The push for deregulation comes as Donald Trump's administration attempts to spur economic growth to an annual rate of 3 per cent. But it would take legislation to revamp the law - and that's far from a certain prospect. Despite having nothing to do with the financial crisis, community banks, their hundreds of employees and thousands of customers have felt the brunt of this law. It also exempts smaller banks from Dodd-Frank regulations and undermines the authority of Financial Stability Oversight Council.
The first version of the anti-Dodd-Frank legislation was introduced by Rep. Jeb Hensarling of Texas in 2016, and it was touted as a bill that would provide relief to financial institutions that have been, as many assert, overburdened by the 2010 Dodd-Frank regulations.
The bill includes measures that would allow cuts in regulatory requirements for banks and cut stress tests back from their current annual schedule and would scrap the Consumer Financial Protection Bureau. No Democratic lawmakers supported the measure; only one Republican opposed it.
Senator Sherrod Brown, the Democrat who heads the banking committee in the Senate, has said he is open to loosening rules for smaller community banks.
The bill must still go to the Senate. "We are concerned about pieces of the Choice Act being taken up in the Senate".
House Republicans headed toward a vote June 8, 2017, on dismantling sweeping financial rules established under Obama that were created to head off economic meltdowns. If banks can lend more money, it will help the economy grow and create more jobs, the White House has said.
On Monday evening, the president tapped Joseph Otting, a former colleague of Treasury Secretary Steven Mnuchin at OneWest to run the Office of the Comptroller of the Currency.
The Senate Banking Committee's top Democrat, Sherrod Brown of OH, has struck a more critical tone.
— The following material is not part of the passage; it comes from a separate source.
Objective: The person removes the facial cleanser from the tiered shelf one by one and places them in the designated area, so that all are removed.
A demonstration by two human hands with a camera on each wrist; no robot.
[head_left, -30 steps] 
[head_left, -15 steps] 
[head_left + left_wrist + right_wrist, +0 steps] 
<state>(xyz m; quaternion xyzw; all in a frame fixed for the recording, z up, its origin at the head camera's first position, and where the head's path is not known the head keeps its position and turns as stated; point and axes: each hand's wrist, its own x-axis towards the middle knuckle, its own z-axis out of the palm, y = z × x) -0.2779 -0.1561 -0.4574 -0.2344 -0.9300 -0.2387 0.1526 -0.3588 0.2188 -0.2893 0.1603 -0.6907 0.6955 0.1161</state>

Breakthrough for China quantum satellite
Germany, the United States, and Britain are pursuing their own variants of quantum communications in space. European and US teams are also proposing putting quantum instruments on the International Space Station.
Trump and other Republicans have long complained that Dodd-Frank saddled business with burdensome regulations that stunted economic growth; Trump famously noted during the campaign that friends of his couldn't get loans, supposedly due to the minimal regulations put in place after the financial meltdown.
Sewell continued, "Between the home foreclosures, rising unemployment, and the families whose dreams were stripped away to pay for Wall Street's mistakes, it is hard to forget".
The bill purports to end "too-big-too-fail" by ending Title II of Dodd-Frank, which provided a pathway to resolve the failure of large financial institutions.
Attempts to weaken the consumer protection agency have drawn particular ire from Democrats. "The most important power of the legislature is the power of the purse".
The bill would take away the the Financial Stability Oversight Council's mandate to designate non-bank financial institutions and utilities as "systemically important", with those now designated as such being freed from the additional associated regulatory standards. The CFPB used those powers to fine Wells Fargo $100 million past year for opening up to two million accounts customers did not ask for or know about. The bill is meant to end bailouts, reduce financial restrictions, and restructure certain federal agencies.
Republicans have chafed at the existence of Dodd-Frank since it passed in 2010. "They promised us it would lift the economy. but instead we are still stymied in the weakest, slowest recovery in the post war era", Hensarling said during the House debate Thursday. "For the objective of making the financial system safer, you can do a lot more of that with less complex and less burdensome regulation", Kim Schoenholtz, director of the Center for Global Economy and Business at NYU's Stern School of Business, told CNBC. "#WrongChoiceAct", Sen. Elizabeth Warren (D-Mass.) tweeted.
Democrats said the Choice Act would return the country to the loose regulatory environment that existed prior to the financial crisis.